The town of San Pedro de Atacama, in far northern Chile, was once a quiet new-age oasis in the middle of the driest desert in the world. Surrounded by only the snow-capped Andes Mountains, it’s still about as isolated as any place on earth can be — a full 18-hour drive north of Santiago — and maintains an end-of-the-world vibe that makes you wonder, “What if I stay?” But in recent years, it has also become a top luxury-travel destination. The fact that the whole place looks like a purpose-built backdrop for Instagramming a sun salutation means that the secret of San Pedro de Atacama got out. The town’s stocky adobe buildings quickly filled up with knick-knack shops offering authentic ponchos and alpaca sweaters. One upside: you’re now able to admire those snowcapped mountain peaks through the windows of a cushy private cabin at the spectacular Tierra Atacama Hotel & Spa.
It is in this setting that Audi launched the new Q8, the brand’s avant-garde SUV flagship. The ambition of the new Q8 has as much to do with the way it looks as it does with the way it drives. It too is exceptionally Instagrammable. There’s no bad angle on it. The sharp creases stamped into the sheetmetal catch the light, highlighting its complex form. In person, it’s much lower and wider than you imagine. It stands out like a spaceship among the adobe huts of San Pedro.
The brief for the design team was to create a fastback SUV — a sportier, more luxurious — version of the successful Q7. This time, style could take priority over practicality. The Q8 has only five seats instead of seven.

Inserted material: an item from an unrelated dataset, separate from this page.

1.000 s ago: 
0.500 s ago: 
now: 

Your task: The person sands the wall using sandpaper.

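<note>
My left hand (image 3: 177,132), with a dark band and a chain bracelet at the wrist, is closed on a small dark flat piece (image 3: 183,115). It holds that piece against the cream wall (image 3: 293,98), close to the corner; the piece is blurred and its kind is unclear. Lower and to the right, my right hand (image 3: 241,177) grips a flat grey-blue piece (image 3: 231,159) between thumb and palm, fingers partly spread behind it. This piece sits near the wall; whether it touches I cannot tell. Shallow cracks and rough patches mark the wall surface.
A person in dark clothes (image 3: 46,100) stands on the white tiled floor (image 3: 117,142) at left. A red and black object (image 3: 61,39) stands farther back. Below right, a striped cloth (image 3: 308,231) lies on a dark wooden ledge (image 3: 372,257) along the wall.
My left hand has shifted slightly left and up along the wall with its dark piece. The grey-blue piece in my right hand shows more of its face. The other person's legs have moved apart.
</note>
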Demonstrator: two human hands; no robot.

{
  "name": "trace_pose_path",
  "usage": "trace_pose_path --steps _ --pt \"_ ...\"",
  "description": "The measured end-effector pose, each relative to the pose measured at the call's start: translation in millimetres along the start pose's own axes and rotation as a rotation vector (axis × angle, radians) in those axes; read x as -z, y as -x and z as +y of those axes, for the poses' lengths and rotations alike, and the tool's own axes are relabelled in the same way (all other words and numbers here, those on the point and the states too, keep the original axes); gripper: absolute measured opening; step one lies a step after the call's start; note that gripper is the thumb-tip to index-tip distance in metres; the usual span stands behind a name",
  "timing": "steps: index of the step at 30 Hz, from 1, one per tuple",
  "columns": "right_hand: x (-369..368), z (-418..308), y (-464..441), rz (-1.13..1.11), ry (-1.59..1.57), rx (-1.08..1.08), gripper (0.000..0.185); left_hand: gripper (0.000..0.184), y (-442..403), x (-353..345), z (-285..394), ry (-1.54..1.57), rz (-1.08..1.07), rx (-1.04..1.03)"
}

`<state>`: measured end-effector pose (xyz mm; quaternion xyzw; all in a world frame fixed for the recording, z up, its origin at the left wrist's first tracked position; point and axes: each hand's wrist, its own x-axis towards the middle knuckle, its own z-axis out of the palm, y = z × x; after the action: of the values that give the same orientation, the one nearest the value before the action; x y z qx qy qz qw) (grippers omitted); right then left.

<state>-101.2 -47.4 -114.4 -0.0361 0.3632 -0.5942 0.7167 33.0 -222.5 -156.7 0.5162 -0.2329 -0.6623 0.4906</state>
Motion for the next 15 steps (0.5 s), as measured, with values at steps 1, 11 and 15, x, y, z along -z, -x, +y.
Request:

“In the beginning, we wanted to do a coupe based on the Q7,” says Frank Lamberty, the designer credited with the exterior shape of the new SUV. “So the question for us was: do we just cut off the roof at the back, or do we really have to create a new car?” Lamberty and his team went for the latter solution, starting from scratch. It was more difficult, and more costly, but it’s the reason the Q8 looks unlike any of its competitors. Other brands took the easy solution. Not Lamberty, and not Audi.
He is, by the way, also the man who designed the original R8, Audi’s first supercar. It broke new ground for the company, pushing the whole brand further up-market and proving it could compete at the highest levels of the sports car segment. Arguably, Lamberty’s R8 is the most important car in Audi’s modern history, even more important than the original, iconic TT.
Lamberty is riding in the back seat of the Q8 as we speed along the Martian dreamscape of the Atacama desert. He pulls out his phone to show me pictures of the R8 he recently bought: blue metallic paint with a silver side strake and manual transmission with that lovely metal gated shifter. That car is aging as beautifully as the Mona Lisa. (Contrary to what you might imagine, designers don’t get to keep the cars they design; Lamberty had to buy one just like everyone else.)
Knowing Lamberty’s resumé, it should come as no surprise that the Q8’s proportions are so striking. In person, it looks unusually low and wide — just like the old R8 did. Using Microsoft’s HoloLens augmented reality glasses to examine a virtual Q8 outline overlaid atop a virtual Q7 makes the differences especially striking. You’d never guess they were based on the same architecture.
The wheelbase is the same, but the Q8 has a much wider track. Its roof is lower and stops earlier, cutting down at a rakish angle toward the rear bumper. The whole car is 60 millimetres shorter. It’s easily the best-looking Audi SUV to date.
Once you escape the new high-end tourist destinations, the high altitude and extremely dry air of the Atacama desert make it the best place in the world for stargazing. You can see a whole different night sky. The Southern Cross shines brightly, pointing down toward the south celestial pole, the fixed point around which the Earth spins.
The nearby Paranal Observatory — among the largest in the world — looks deep into space, searching for ancient light from the oldest parts of our universe.
However, the high altitude is murder on cars. Our road trip takes us up to some of the highest mountain passes in Chile. At over 4,000 metres (according to the car’s altimeter) the engine is starved for oxygen. Try to go for a jog up here and you’ll feel you’ve suddenly aged 30 years. Luckily, the Q8’s V6 engine has a hefty turbocharger to compress what little air there is and force it into the cylinders. At sea level it produces 335 horsepower, which is staggering for a luxury SUV.
From every seat in the cabin, the Q8 has lounge-like spaciousness. The expansive greenhouse provides a panoramic view of the landscape. Like all recent Audis, it features the ultra-modern virtual dashboard and centre console. The all-glass control panels only add to the feeling that you’re piloting some kind of futuristic space rover across a foreign planet. Every other high-tech feature you can imagine is packed in here: adaptive air suspension, four-wheel steering, and a 48-volt mild hybrid system.
Not only is the new Q8 the best-looking SUV from Audi to date, it will — like the original R8 — break new ground for the brand. It pushes Audi’s SUV offerings further up-market into rarified luxury territory. Like San Pedro, Audi’s lovely new flagship won’t stay a well-kept secret for long.